Four-Operator FM Synthesis
I attempted to overview how Yamaha FM synthesis works at a very high level in a section of my previous post on Konami’s VRC7 mapper for the Famicom. The YM2612 is similar in concept, though the details are very different from VRC7 and other OPL chips.
While these chips are called “FM” (frequency modulation), the hardware implementation is really phase modulation: some sine wave generators are used to dynamically adjust the phase of other sine wave generators. This is true for both VRC7 and YM2612.
The YM2612 has 6 audio channels, each with 4 sine wave generators called operators. Having 4 operators is a very significant change from the 2-operator FM synthesis of OPL2 and OPLL/VRC7, and it enables the chip to produce a much larger variety of sounds.
A channel’s 4 operators can be arranged in 1 of 8 different configurations, called “algorithms”. The algorithm determines whether any particular operator is a carrier (contributes directly to channel output) or a modulator (phase modulates another operator).

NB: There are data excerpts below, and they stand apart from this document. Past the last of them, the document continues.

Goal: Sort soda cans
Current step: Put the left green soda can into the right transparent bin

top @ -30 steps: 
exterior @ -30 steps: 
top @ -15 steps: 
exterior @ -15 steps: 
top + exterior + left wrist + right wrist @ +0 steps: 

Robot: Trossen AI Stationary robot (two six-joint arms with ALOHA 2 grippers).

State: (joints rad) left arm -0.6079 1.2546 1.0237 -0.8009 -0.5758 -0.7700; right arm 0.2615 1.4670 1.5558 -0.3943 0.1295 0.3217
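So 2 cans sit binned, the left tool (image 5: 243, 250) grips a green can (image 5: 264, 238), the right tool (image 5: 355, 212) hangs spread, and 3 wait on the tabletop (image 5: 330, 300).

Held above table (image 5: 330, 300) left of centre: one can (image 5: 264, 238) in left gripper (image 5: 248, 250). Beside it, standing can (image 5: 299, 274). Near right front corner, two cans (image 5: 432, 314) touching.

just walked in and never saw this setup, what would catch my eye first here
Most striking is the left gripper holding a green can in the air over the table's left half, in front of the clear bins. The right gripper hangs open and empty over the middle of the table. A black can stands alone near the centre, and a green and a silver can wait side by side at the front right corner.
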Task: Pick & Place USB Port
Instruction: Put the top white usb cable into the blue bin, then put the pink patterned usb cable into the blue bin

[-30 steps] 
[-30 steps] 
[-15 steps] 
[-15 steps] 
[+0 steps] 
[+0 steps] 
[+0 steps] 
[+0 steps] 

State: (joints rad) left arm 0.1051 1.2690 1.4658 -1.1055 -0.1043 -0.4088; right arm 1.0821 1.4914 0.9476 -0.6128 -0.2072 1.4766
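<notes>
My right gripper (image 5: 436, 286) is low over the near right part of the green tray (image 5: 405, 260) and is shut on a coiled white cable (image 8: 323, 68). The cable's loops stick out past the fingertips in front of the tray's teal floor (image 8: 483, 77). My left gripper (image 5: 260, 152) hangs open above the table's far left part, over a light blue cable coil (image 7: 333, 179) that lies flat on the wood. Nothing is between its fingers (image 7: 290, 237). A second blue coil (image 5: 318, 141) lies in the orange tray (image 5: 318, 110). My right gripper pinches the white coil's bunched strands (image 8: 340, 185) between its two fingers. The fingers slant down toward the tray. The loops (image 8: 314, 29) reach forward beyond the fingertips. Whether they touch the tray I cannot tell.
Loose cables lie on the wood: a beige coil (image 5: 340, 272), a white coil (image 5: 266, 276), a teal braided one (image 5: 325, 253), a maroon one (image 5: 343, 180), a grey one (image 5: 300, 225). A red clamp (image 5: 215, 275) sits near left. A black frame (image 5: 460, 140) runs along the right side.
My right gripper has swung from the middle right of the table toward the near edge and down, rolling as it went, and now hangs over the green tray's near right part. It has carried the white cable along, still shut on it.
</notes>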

Modulators may phase modulate multiple other operators depending on the algorithm, but there is no algorithm that makes any operator both a modulator and a carrier simultaneously.
Each channel’s operator 1 (counting from 1) is unique in that it supports self-feedback, like the OPLL/VRC7’s modulator. This means that it can optionally phase modulate itself using the sum of its last two operator outputs.
The first 4 algorithm options use the first 3 operators as modulators and the 4th operator as a carrier. The second 4 algorithm options each have multiple carriers, with the last algorithm making all 4 operators carriers. For algorithms with multiple carriers, the channel output is the sum of all carrier outputs.
 YM2612/YM2608 algorithms, from the YM2608 manual
YM2612/YM2608 algorithms, from the YM2608 manual
The chip also includes a number of features beyond the FM synthesis operators themselves: a low frequency oscillator (LFO) used to power vibrato and tremolo effects, two hardware timers for use by software, and a DAC channel that outputs raw 8-bit PCM samples if enabled.
The YM2608 manual mentions support for ADPCM sample playback and some “rhythm” functionality, but neither of these features is present in the YM2612.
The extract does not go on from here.